Unome wrote:
What was the average rate of text messages sent, in messages per second, during 2016?
Assuming 4 texts per person per day --> ~[strikethrough]30 billion[/strikethrough]3x10^10 texts per day --> divided by ~[strikethrough]100,000[/strikethrough]10^5 seconds per day --> ~3x10^5 texts per second -->10^5 --> FA=5
Using the Google machine yields the figure of 23 billion per day in 2015 (I wasn't able to find a figure for 2016 from the couple sites I clicked on, so I'll just use 2015). Divide this number by 86400 seconds per day to get 266,203 = 2.7x10^5. FA=5
Source: https://teckst.com/19-text-messaging-stats-that-will-blow-your-mind/
How many cans of diet coke would be required to fill crater lake? Sponsored by Coca-Cola
- I have no idea how big crater lake is, nor can I even remember what it is. I'll guess 500 km^2 and 200 meters deep, which gives a total volume of E2 cubic kilometers which equals E11 cubic meters.

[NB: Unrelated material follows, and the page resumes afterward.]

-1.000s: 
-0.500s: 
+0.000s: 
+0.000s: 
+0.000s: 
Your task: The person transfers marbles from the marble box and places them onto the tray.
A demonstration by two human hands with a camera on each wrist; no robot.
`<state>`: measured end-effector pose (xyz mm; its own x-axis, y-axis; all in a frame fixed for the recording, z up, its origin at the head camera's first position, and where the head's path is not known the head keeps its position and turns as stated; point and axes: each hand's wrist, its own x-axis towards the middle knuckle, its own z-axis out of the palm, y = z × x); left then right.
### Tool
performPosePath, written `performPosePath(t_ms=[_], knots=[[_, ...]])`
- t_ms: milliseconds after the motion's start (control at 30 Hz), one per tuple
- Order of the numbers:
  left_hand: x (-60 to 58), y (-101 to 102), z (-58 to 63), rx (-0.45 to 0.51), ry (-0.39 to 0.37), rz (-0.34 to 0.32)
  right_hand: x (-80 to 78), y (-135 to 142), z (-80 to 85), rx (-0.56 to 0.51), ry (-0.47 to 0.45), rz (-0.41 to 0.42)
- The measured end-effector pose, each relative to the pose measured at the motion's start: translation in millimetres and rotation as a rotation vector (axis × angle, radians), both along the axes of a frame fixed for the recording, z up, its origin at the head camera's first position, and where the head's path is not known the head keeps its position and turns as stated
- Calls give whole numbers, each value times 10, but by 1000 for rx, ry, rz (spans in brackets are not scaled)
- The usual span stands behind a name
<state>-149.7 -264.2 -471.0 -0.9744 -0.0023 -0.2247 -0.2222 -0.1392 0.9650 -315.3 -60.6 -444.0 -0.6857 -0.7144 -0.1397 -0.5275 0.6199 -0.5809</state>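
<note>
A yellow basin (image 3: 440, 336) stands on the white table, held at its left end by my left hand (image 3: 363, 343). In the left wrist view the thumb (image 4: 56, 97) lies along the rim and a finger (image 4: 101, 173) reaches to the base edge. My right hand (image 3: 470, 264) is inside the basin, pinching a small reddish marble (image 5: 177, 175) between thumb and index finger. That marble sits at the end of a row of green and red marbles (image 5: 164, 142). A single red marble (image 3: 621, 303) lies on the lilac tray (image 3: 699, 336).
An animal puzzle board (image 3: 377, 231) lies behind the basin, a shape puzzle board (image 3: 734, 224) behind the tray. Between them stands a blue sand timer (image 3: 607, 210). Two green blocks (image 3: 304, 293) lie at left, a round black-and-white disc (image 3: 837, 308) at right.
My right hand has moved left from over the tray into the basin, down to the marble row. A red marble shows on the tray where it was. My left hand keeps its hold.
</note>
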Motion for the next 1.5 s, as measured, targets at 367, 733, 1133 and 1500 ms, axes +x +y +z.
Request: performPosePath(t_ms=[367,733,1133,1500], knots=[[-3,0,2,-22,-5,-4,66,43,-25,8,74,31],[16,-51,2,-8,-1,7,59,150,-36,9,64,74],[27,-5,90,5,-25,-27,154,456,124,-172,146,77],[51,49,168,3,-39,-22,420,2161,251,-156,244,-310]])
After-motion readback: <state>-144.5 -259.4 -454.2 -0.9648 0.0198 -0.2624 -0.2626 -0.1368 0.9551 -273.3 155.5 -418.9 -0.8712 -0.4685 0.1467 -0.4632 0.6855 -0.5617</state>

- This is equal to E17 milliliters.
- A diet coke is probably like E2 milliliters, so E15
Fermi Answer: 15
The volume of Crater Lake (which is apparently in Oregon) is 18.7 cubic kilometers (from Wikipedia - numbers vary slightly between sources). The volume of a diet coke can is 12 fluid ounces, which is 354.88 milliliters. Dividing these gives 5.27E13
True Answer: 13
If you used a single standard size #2 pencil to draw a line (assuming an infinite amount of standard printer paper), and used up the pencil entirely, how many times could that line cross the English channel (at the channel's narrowest point)?

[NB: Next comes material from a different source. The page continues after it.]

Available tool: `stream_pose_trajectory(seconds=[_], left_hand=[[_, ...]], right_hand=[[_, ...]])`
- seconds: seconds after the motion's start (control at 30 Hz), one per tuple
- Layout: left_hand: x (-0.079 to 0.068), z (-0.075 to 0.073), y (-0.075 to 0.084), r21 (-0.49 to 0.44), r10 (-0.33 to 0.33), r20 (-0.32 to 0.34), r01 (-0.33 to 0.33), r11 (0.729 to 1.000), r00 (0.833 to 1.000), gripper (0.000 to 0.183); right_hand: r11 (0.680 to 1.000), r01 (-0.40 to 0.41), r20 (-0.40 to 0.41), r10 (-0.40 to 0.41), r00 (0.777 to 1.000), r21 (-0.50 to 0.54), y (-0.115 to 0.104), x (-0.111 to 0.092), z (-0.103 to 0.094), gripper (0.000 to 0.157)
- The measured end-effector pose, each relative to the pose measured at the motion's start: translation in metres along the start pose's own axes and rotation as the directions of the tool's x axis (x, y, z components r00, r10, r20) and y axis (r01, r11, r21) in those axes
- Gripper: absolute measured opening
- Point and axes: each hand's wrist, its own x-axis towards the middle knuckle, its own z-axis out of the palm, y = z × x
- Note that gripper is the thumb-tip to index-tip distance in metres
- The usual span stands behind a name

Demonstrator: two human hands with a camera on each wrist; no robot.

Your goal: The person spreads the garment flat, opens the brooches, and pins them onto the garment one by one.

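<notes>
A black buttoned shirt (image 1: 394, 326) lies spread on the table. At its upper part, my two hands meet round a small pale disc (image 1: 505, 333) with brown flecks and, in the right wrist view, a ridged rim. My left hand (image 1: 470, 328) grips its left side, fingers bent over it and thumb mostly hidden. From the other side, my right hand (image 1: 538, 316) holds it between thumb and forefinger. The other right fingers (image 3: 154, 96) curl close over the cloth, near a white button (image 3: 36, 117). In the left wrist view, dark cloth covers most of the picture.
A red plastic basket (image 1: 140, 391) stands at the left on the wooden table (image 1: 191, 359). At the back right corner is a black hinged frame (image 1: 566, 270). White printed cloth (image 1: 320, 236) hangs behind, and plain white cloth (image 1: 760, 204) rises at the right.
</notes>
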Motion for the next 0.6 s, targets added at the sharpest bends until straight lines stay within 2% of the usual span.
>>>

- I remember reading somewhere that you could draw a line for 40 miles-ish with one pencil.
- The English Channel might be 20 miles wide at its narrowest.
So dividing gives 2, Fermi Answer of 0?
- Google says you could draw a line for 35 miles.
- At it's narrowest, it's 20.9 miles.
- So Fermi Answer of 0
Sticking with the topic of bodies of water, how many dictionaries do you need to print out to have the amount of ink used to be equal to the volume of the Pacific Ocean?
- Most printers print somewhere in the range of E2-E3 pages on one cartridge, so I'll go with 5E2.
- A cartiridge is like 5E1 mL, dividing gives E1 pages per mL. I'll underestimate for simplicity and say it's E-1 dictionaries per mL.
- The Earth is ~E4 km radius, so ~ 4E8 km^2 surface area (can't remember the exact formula sadly), ~E8 km^2 Pacific Ocean, ~E18 cm^2.
- The depth is ~E1 km so ~E6 cm. Multiplying gives E24 mL of water. I should really memorize the volume of the Pacific Ocean at some point.
E24 mL multiplied by E-1 dictionaries per mL gives E23 dictionaries.
Fermi Answer: 23
- It appears that the ratio is 2E1 pages per mL of ink. Sicne you didn't specify I'll assume a dictionary size of 1000 pages - this gives 2E-2 dictionaries per mL.
- The volume of the Pacific Ocean is around 7.1E23 mL.
- Multiplying gives 1.42E22.
Fermi Answer: 22
How many times could a full Boeing 747 fly around the Earth if it had begun when the Earth was formed? Assume infinite fuel, continuous top speed, and an atmosphere identical to the present one.
- Earth formed 4.6 billion years ago, or 5E9
- It could probably go 1000 kph, or 1E3.
- The Earth is around 40000 km in circumference, because light can go around it 7 times per second. This is 4E4.
- There's around 8,000 hours in a year, so the earth is 4E13 hours old.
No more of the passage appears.